Assignment »
Only lines with the string "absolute" are wanted. Pull them out of the data.
----
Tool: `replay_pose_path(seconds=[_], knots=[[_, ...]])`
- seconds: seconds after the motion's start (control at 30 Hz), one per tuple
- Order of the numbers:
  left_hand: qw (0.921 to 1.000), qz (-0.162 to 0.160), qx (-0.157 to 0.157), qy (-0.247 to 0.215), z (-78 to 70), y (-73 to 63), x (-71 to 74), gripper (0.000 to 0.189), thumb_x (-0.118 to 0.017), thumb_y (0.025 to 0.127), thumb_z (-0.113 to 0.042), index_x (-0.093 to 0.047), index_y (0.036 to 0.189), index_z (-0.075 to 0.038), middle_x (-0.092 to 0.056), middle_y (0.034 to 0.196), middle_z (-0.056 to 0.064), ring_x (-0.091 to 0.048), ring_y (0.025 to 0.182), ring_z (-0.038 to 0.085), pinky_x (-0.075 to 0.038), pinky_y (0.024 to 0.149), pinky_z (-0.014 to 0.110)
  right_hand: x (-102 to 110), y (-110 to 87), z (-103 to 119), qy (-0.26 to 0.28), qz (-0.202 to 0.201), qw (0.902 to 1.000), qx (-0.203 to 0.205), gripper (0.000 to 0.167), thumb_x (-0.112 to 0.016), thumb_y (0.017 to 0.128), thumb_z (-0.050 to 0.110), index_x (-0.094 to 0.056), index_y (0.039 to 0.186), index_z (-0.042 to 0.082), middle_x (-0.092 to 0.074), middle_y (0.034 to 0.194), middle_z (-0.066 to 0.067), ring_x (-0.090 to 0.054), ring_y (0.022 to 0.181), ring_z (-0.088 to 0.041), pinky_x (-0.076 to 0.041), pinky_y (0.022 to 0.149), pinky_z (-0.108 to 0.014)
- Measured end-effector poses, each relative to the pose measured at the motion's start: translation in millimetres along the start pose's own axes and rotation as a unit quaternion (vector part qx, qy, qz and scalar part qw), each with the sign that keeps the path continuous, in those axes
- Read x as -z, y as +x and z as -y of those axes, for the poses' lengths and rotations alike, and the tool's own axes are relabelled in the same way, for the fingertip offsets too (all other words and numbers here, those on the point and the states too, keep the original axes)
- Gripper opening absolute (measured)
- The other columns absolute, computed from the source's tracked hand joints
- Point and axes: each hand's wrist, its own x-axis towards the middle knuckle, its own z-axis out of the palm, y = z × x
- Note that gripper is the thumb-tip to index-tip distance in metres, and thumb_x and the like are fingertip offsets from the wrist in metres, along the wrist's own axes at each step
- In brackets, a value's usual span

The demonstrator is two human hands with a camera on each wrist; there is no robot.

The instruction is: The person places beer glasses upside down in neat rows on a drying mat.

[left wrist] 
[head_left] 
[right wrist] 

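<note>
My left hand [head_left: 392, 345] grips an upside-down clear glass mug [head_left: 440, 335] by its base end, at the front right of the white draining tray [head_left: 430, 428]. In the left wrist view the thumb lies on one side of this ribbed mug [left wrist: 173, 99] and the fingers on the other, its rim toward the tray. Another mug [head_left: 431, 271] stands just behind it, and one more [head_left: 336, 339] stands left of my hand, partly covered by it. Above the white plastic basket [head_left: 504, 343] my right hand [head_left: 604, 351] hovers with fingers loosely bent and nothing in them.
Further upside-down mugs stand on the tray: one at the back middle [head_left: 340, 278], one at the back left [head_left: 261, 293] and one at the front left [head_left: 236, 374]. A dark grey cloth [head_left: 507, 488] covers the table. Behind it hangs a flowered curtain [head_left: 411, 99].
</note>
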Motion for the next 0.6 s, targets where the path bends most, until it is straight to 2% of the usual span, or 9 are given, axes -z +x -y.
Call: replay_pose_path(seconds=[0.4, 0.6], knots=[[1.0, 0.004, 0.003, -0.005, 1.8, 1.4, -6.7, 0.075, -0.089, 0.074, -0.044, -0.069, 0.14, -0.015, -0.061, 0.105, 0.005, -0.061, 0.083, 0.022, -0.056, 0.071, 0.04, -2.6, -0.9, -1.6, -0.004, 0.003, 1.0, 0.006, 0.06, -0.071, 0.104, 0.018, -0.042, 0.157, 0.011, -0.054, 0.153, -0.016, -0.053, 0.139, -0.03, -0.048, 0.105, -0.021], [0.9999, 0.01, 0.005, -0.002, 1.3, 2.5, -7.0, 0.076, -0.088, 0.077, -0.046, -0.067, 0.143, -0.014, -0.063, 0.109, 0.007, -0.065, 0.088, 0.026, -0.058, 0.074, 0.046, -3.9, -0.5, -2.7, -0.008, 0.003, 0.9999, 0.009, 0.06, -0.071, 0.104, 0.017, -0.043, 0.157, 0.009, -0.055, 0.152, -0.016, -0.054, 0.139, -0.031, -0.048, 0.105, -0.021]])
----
Solved problem »
- Gripper opening absolute (measured)
- The other columns absolute, computed from the source's tracked hand joints

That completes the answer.